April 26-30, 2010 is National Playground Safety Week, sponsored by the National Program for Playground Safety (NPPS). Now I have to admit to a little skepticism (ok, a lot) about this at first. I firmly believe in parks, public playgrounds, and kids playing. I think they need more!
But the mission of the NPPS is to …”help the public create, renovate, and maintain safe and developmentally appropriate play environments for children by providing professional, well-researched, highly informative, practical and user-friendly services, and programs…” Sounds more like a public policy statement than like supporting kids having fun. They also certify “outdoor play inspectors,” which sounded like playground police to me, and are an advisory group for the National Playground Safety Standards.
I’m more of a “free-range kids” advocate, personally. Although my kids are still young and we live in the country, so there’s no where for them to ride the subway to anyway.
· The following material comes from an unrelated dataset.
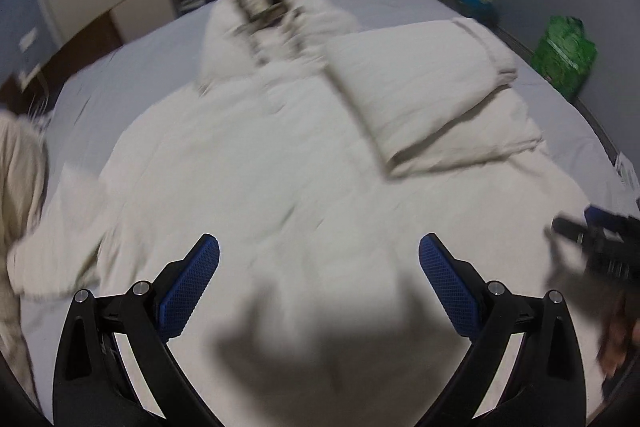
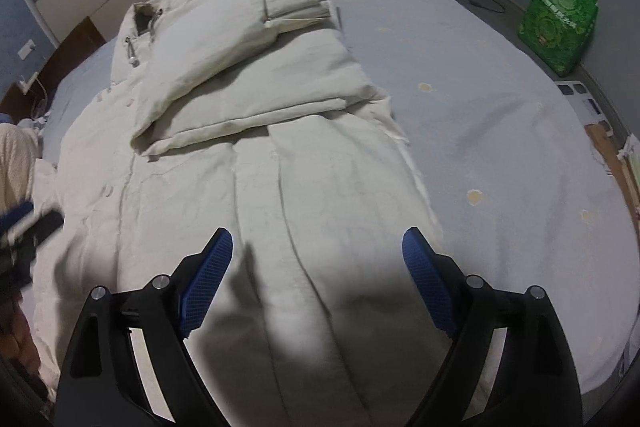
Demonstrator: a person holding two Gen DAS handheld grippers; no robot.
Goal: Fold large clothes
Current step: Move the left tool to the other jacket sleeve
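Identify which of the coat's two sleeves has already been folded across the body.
The coat's picture-right sleeve: it lies folded across the chest, cuff doubled back. The other sleeve still sprawls outward on the bed.

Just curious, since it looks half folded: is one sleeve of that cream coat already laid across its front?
Yes: in the right wrist view one sleeve lies folded over the front of the coat, cuff toward the side.

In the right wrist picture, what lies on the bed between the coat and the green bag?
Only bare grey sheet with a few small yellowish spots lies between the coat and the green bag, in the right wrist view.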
But I would totally let them walk to school if it wasn’t 17.6 miles away without any sidewalks and all the roads are 55 mph. I think some of these fancy, expensive playground systems are nice, but a lot of communities can’t afford them.
But the startling fact is that, according to the NPPS website, “between 2001-2008 an average of 218,851 preschool and elementary school children received emergency department care for injuries that occur on playground equipment.” This includes 40 deaths, with an average age of 6 and a mean age of 4 years old. According to their research, 67% (!) of these accidents involve falls or equipment failure. That might not seem like a lot compared to the millions of kids in this country, but it does mean that a lot of these are preventable–and even one is too many!
Look at this old playground picture I found…
Ok, I see the problem now. Because if this guy falls…
Based on these statistics and other research, the National Program for Playground Safety advocates that:
- Adults actively supervise the children in the play environment.
- Adults choose appropriate developmental equipment for the play environment.
- Adults provide safe surfacing both in the public use areas and at home for playground equipment.
- Adults insure that all equipment and surfacing located in the play areas be maintained on a regular basis.
So, inspectors aside, this list of recommendations just doesn’t seem that bad to me. Especially if it saves even one 4 yr old from dying. So, if you’re a parent or a care provider of children, check out the S.A.F.E. tips at the NPPS website:
They’ve also got some grant information available if you know someone working on a playground project or think your community could use some help in this area (a majority definitely could!). We need to keep play in kids lives, but we also need to keep play safe. I’m sure we can all do a little bit to help out.